In some idealized libertarian universe, these talented tinkerers could have formed an alternative to Microsoft and made some money from their collective efforts. But creating and managing a business is not a trivial affair and certainly not what motivates talented software engineers. Engineers in general are great admirers of functionality and not of management. Their are significant intrinsic rewards to the creation of a good product but few in the marketing and sales of that product to them. Yes, there are some rare individuals who excel at both. But their scarcity relative to the number of highly talented engineers is precisely my point. The open source model was appealing to them because it gave them control over their means of production and empowered them to do things for their clients that are impossible in a closed  model.

Some have tried to cast these engineers as proto-communists contributing to a common good. (from each according to his ability, to each according to their need). But if that attitude exists in the open source community, I have not yet seen it baldly stated. Rather than being driven by some ideological position, the market seems to be moving along a highly pragmatic path of least resistance. The closed software market has not met their needs to provide high-quality, responsive solution to the clients using their tools. Instead of forming highly responsive relationships with these integrators, the companies seem to have put their needs behind the company's. Doesn't it make sense that someone responsible for providing the company with a high-quality web server would be more inclined to support Apache than IIS? It is in their self-interest to choose this simply because they have greater control over the resolution of any problem or enhancement than they would over a close product at the leading edge of its deployment. The fact that other people gain access to a high quality product as a consequence is irrelevant to them and takes nothing from them. In fact, the widespread adoption of Apache enhances their marketability since employers who desire to avoid IIS, for whatever reason, will seek them for employment.

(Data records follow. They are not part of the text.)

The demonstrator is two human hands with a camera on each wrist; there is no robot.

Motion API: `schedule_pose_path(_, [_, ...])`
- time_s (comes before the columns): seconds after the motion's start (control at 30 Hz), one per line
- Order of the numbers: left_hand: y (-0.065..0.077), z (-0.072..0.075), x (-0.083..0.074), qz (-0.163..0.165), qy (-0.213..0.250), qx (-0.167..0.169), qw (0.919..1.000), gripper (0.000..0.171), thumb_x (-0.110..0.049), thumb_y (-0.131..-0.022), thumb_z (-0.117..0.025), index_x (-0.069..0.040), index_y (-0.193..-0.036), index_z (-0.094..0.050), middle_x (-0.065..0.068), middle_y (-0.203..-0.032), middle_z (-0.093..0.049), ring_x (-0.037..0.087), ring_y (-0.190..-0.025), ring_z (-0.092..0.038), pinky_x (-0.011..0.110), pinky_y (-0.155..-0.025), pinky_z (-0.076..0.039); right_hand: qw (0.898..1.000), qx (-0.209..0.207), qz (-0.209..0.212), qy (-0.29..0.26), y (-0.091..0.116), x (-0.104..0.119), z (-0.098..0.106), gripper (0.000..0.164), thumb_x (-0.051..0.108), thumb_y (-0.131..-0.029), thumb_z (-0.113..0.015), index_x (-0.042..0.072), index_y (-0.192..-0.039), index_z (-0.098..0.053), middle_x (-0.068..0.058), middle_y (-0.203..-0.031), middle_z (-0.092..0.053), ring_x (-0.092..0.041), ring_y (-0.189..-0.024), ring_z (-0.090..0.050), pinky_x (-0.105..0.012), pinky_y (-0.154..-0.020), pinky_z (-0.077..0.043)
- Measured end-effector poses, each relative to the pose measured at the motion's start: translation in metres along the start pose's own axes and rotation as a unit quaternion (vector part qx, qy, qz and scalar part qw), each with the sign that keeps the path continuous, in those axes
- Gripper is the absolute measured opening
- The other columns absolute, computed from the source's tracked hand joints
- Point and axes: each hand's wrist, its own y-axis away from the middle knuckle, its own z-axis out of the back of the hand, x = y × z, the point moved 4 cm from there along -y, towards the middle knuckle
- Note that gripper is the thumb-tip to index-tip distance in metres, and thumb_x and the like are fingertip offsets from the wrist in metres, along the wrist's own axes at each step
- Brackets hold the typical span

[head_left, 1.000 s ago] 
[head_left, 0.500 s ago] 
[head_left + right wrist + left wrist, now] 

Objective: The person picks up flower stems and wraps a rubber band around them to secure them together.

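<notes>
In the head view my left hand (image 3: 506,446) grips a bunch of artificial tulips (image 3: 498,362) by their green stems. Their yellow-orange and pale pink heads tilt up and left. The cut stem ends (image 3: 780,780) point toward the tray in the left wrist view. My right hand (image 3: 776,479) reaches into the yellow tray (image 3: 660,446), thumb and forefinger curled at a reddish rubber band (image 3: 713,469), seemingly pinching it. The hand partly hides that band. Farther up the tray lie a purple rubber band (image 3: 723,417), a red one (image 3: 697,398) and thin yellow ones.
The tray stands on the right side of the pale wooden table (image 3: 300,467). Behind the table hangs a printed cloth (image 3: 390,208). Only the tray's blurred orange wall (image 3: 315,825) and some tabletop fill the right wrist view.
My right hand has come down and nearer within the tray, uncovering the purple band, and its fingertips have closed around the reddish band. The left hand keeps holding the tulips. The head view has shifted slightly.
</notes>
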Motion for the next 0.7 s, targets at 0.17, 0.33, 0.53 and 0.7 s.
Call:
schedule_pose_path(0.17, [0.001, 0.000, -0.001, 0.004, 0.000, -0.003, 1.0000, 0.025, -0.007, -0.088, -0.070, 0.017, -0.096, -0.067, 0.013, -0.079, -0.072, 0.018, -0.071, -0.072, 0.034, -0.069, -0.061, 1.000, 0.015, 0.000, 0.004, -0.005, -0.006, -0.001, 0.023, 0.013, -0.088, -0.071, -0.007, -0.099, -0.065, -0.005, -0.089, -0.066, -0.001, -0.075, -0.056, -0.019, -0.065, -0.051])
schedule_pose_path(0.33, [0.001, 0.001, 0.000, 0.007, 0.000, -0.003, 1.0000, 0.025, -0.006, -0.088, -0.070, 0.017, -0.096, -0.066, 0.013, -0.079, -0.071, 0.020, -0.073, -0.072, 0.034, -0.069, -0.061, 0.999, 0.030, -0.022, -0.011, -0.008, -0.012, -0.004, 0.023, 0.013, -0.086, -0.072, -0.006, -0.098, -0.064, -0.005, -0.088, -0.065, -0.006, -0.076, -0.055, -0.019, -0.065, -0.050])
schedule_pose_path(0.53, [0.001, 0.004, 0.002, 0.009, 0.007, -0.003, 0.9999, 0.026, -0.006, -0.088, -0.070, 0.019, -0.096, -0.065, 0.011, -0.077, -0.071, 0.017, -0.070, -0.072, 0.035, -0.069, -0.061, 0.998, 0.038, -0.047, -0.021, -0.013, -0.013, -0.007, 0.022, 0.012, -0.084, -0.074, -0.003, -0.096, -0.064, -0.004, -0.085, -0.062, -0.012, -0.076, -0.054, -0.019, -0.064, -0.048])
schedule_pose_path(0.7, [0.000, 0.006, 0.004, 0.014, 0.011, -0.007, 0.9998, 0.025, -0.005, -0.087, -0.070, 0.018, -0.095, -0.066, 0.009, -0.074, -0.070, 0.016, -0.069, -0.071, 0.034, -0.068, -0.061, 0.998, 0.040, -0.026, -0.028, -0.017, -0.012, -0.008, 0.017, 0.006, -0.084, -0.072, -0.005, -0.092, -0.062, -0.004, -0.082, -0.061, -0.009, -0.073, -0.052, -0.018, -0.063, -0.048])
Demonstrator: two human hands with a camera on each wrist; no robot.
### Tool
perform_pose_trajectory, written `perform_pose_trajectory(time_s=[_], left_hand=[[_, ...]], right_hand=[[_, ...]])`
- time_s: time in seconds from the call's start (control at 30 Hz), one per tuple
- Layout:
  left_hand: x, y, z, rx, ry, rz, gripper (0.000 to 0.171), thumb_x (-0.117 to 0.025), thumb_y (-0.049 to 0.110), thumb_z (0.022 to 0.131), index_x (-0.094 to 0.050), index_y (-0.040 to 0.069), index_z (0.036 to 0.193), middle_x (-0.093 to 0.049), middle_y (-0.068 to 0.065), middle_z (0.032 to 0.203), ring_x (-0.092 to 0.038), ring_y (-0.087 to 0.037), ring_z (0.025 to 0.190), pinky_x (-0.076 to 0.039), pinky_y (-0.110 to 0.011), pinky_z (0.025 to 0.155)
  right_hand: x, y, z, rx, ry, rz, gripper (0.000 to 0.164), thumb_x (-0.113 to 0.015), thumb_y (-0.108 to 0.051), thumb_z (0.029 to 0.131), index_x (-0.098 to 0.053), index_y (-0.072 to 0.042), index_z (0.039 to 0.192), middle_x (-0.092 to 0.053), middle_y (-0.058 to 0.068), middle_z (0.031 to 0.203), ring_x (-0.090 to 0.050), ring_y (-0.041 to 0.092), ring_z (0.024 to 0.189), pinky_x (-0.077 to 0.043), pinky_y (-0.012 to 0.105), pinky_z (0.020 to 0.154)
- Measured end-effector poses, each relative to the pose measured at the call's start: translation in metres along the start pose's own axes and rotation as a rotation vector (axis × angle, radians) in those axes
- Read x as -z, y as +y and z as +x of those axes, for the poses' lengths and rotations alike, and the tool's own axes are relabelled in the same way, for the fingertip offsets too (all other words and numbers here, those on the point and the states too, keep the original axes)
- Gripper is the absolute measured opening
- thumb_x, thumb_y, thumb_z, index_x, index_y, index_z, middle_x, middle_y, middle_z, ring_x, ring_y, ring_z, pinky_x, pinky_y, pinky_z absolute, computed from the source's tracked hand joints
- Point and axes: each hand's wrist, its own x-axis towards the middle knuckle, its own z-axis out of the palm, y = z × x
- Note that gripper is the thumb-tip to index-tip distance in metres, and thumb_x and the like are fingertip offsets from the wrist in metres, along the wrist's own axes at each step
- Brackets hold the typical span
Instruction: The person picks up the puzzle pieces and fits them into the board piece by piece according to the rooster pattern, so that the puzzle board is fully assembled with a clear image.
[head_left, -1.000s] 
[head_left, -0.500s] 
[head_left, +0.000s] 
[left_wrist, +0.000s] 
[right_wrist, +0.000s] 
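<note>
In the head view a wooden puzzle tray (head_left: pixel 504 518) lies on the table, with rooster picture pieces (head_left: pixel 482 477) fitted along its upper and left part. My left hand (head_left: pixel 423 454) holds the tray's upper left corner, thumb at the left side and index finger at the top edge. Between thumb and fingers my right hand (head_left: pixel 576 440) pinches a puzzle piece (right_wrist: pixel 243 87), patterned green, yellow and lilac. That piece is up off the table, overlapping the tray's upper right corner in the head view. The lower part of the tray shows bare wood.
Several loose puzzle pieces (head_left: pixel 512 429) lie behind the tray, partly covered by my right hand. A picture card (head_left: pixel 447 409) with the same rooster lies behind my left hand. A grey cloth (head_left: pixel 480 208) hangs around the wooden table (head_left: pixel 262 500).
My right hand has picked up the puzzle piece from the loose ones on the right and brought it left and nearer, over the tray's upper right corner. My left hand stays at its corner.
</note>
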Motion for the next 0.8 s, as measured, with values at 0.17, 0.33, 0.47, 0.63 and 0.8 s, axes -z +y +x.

No, I am not finding any incipient communism in the growing open source movement but instead a marketplace that is responding to the maxim 'information wants to be free" plus an enlightened self-interest among the most talented software engineers of our day. They seem to be having a blast. Now if we can only figure out where the margins of this new market lie.

Wednesday, August 1, 2012

A First Look at Commit Data for an Open Source Software Project

I got a little something to sink my teeth into. I am looking at commit data for some open source projects. This is mostly an exercise in regaining my sql chops and learning R. Here is my first plot:


The plot has the alias of the submitter along the X and the timestamp along the Y. What you can see for this one project is that there are two heavily dedicated submitters who both started working on the project about the same time, one who is more sporadic and started shortly before the two of them and two who appear to have started the project but only periodically commit although their activity is relatively consistent over the entire length of the project. What is somewhat surprising is how many there are who have almost no commit activity (there is some doubt regarding whether this alias is the submitter or committer although it is supposed to be the commit id). It seems odd that someone would have gained committer status and then stopped commiting. Will I see this pattern in other projects? Who are these heavy committers and how do they differ in role from the people who appear to have started the project?